- **TRY IT**: Repeat only these lines, exactly: the first line of the data, the line containing "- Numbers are", and every line between them. Pictures stay out.

- **DATA EXCERPT**:
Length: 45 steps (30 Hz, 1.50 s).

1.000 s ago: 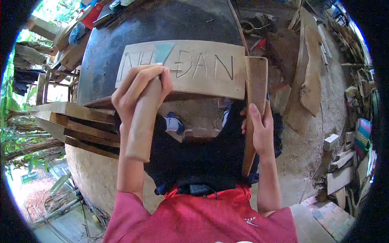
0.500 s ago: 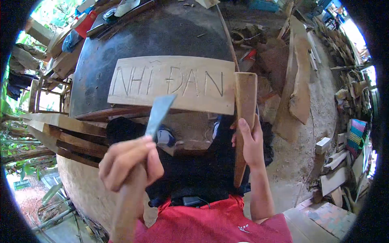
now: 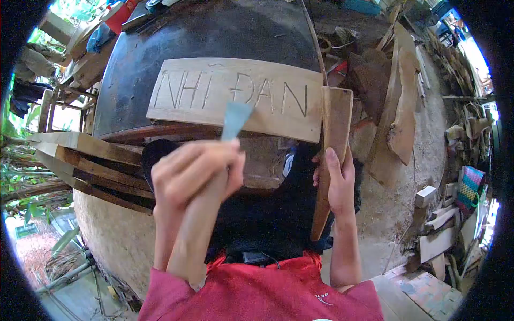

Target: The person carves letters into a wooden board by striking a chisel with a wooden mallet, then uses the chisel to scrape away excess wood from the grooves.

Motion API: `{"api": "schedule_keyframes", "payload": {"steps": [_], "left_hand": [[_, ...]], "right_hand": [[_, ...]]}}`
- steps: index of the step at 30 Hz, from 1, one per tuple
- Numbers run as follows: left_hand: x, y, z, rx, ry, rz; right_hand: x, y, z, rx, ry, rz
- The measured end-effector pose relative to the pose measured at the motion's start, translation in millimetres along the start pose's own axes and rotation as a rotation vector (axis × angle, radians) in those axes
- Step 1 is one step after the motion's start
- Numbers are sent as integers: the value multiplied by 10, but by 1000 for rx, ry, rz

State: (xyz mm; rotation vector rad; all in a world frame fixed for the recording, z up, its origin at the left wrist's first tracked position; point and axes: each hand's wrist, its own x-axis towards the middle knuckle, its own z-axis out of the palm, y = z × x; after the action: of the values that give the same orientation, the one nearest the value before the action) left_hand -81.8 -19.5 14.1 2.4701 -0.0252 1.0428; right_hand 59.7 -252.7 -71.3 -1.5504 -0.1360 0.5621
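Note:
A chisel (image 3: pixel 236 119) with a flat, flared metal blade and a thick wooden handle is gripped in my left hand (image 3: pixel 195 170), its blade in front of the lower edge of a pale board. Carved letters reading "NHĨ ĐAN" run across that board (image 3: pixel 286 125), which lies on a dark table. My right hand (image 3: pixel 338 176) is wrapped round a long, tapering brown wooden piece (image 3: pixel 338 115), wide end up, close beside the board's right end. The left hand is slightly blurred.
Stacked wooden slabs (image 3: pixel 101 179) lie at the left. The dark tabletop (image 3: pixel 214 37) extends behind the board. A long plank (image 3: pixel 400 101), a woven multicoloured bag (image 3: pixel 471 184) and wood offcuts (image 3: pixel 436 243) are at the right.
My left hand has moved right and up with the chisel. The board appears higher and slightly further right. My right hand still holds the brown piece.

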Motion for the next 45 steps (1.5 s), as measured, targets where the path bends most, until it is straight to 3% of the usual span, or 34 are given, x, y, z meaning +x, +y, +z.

- **ANSWER BOX**:
Length: 45 steps (30 Hz, 1.50 s).

1.000 s ago: 
0.500 s ago: 
now: 

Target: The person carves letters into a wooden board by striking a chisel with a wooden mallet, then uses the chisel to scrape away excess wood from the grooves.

Motion API: `{"api": "schedule_keyframes", "payload": {"steps": [_], "left_hand": [[_, ...]], "right_hand": [[_, ...]]}}`
- steps: index of the step at 30 Hz, from 1, one per tuple
- Numbers run as follows: left_hand: x, y, z, rx, ry, rz; right_hand: x, y, z, rx, ry, rz
- The measured end-effector pose relative to the pose measured at the motion's start, translation in millimetres along the start pose's own axes and rotation as a rotation vector (axis × angle, radians) in those axes
- Step 1 is one step after the motion's start
- Numbers are sent as integers: the value multiplied by 10, but by 1000 for rx, ry, rz

This concludes the exercise.